Reluctant Agar

June 1, 2008

Reign Over Me

Filed under: movies — Tags: , , , — freakolio @ 11:57 am

Reign Over Me
Netflix | Amazon
Overall Rating: 6/10 
Meets Expectations: -1
Apparent Rating: 5/10

There is a gap between what this movie could have been, what it should have been, and what we ended up with. The story could have been a very powerful exploration of friendship, tragedy, mental illness, pain, family, dealing with loss. Instead what the movie was is an almost tongue-in-cheek approach to agony.

Sometimes, in the midst of tragedy, the perspective or language or even just a nugget of what’s written into the script will be intellectually amusing. Shakespeare was a master of this. The people responsible for Reign Over Me are not.

It was very hard for me to believe Don Cheadle and Adam Sandler were dentists. There was no hope of me thinking Liv Tyler was a psychologist. I won’t say that these actors were playing themselves or that they did not give really acting a good try, but it wasn’t enough. It was clearly Adam Sandler in the role of the crazy dude. It was clearly Liv Tyler playing Arwen playing a therapist. I don’t know that I’ve seen anything else with Don Cheadle, but he doesn’t look like a dentist in this movie.

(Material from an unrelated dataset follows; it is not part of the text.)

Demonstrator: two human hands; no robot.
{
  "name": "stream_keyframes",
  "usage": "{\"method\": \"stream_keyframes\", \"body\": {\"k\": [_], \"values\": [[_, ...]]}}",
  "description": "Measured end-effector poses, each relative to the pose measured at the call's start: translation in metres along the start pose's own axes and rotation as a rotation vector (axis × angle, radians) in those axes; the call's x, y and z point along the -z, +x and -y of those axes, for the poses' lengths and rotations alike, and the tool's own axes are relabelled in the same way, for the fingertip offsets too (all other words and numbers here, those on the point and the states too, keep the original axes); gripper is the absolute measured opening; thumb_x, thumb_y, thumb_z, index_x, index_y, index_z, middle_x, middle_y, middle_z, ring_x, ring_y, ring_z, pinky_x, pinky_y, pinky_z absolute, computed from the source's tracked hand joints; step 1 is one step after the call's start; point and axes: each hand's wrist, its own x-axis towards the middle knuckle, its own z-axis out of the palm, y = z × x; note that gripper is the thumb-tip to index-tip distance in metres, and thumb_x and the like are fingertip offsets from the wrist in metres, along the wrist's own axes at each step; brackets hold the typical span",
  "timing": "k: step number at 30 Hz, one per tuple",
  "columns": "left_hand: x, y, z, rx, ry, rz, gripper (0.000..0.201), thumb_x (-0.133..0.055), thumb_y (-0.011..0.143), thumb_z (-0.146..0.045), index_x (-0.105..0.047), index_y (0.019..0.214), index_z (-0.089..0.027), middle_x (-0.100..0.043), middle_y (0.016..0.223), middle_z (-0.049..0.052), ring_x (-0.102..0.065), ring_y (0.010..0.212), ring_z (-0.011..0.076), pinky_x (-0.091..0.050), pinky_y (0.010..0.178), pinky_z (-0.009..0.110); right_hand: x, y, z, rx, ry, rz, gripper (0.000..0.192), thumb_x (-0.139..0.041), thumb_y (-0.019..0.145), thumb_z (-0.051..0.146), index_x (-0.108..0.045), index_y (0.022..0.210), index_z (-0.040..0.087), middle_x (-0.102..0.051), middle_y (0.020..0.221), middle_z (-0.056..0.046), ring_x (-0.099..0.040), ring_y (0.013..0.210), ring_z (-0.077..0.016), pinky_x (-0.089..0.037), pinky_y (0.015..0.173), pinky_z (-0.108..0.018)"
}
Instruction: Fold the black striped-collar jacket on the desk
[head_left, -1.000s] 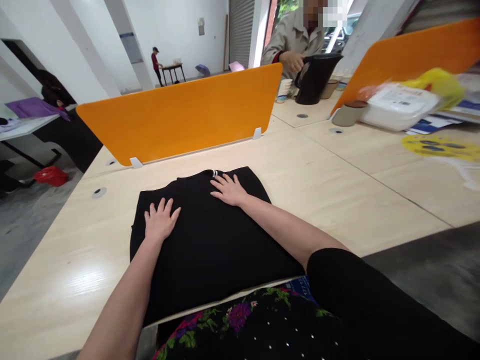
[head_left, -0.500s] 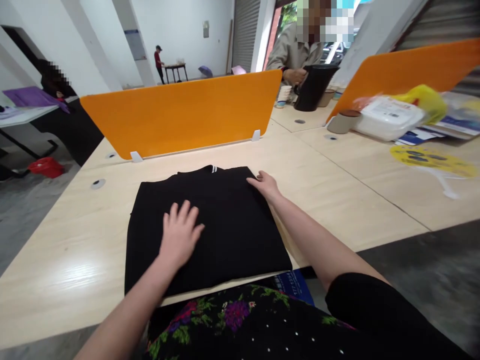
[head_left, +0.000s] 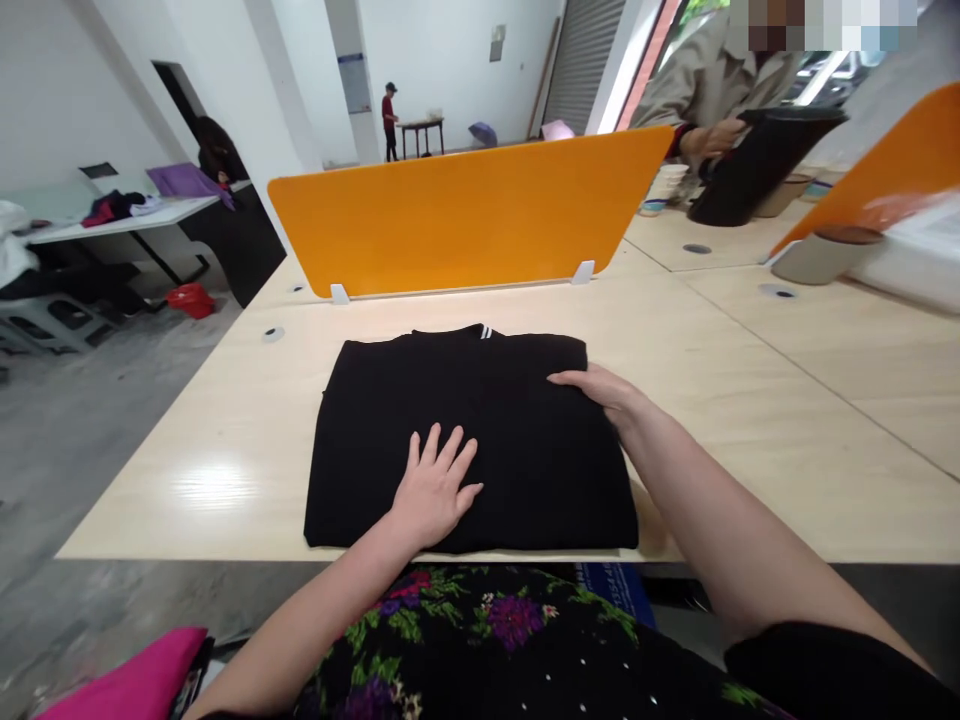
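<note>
A folded black garment [head_left: 390,410] lies flat on the light wooden table [head_left: 750,440], close to its near edge, with a small white-striped tag at its far collar. My left hand [head_left: 435,490] rests flat on the garment's near middle, fingers spread. My right hand [head_left: 604,390] lies on the garment's right edge, fingers pointing left and held flat. Neither hand holds anything.
An orange divider panel [head_left: 465,215] stands across the table behind the garment. Beyond it on the right, a person in a beige jacket [head_left: 697,80] holds a black container [head_left: 757,165]. A grey cup [head_left: 821,255] sits at the right. Pink fabric [head_left: 127,685] shows at the lower left.
My left hand slid from the garment's far left toward its near middle. My right hand moved from the collar to the right edge. The view shifted leftward.
</note>
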Motion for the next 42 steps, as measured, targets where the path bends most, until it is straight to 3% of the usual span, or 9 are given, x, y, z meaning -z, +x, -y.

The premise of the movie is that a NYC man loses his wife and three daughters during the plane crashes on that fateful day in 2001. The movie is about how his college roommate sees him at random on the street a few years later and tries to pull him out of the morass he’s in without being pulled under himself.

This could really have been a powerful movie if it had been played straight up as a drama that happened to have humorous moments. It never pulled that off.

I am unfamiliar with the song used for the title of the movie, so I cannot say whether it stayed true to the theme, but if external knowledge is required for a movie to work for the audience, then I think it needs to be part of the common culture.

This movie was about a heart-rending tragedy and it made fun of that throughout, until the very end when we’re supposed to believe that the main character does all these things to drive out the constant reminders of his old life. It wasn’t a big enough problem to justify the vehicle they used and I was offended. Aside from that, it was vaguely okay as a movie.

May 18, 2008

Tadpole

Filed under: movies — Tags: , , — freakolio @ 10:30 am

Tadpole
(no links will be provided because I didn’t like it.)
Overall Rating: 4/10
Met expectations: -3
Apparent rating: 1/10

Tadpole was touted as a comedy about a really smart young man who happens to have a crush on his stepmother. I could see that crushing on an unrelated family member could be comedic and would be something only a really smart person would do.

However, the movie was about this average-seeming kid who crushes on his stepmother to the point that he has (apparently unprotected) sex with her best friend.

In the meantime, we see the kid talking to his best friend. There might have been some comedic elements there, “Stick to your own mom.” But the whole thing was overshadowed. The kid says his stepmother is not a biological relation. This is true. There shouldn’t be an inherent taboo there. The kid’s friend is appalled because in his own mind the taboo doesn’t bind via incest but via familial relationship. Both boys go to the same private school, so on one hand we’re supposed to believe the main kid is totally smart, but we’re supposed to see the kid’s friend as a dumb loser. It doesn’t work like that.

There was a lot of New York in this movie. Not in terms of scenery, but in terms of attitude. No one questions how an underage kid could end up having sex with his parents’ consent. Even when they find out it was with a 40+ age woman, no one seems upset about it. He’s barely 15. The father and stepmother are completely hands-off in terms of raising the child, even though he’s only there on holidays. It’s like they didn’t want a kid at all, so they expected him to parent himself. But even though this is completely obvious at the party, none of the other adults seem surprised. This movie made it easy to negatively stereotype New Yorkers and wonder why contraception wasn’t more universally practiced.

John Ritter was in this movie as the father who doesn’t give a rat’s ass about his offspring. Sigorney Weaver was in this as the stepmother. The kid was some no-name with a retro 50s geek hairstyle.

Humor value was zero. It was very dramatic, but since all the characters were horrible people, it was not something I would recommend to anyone.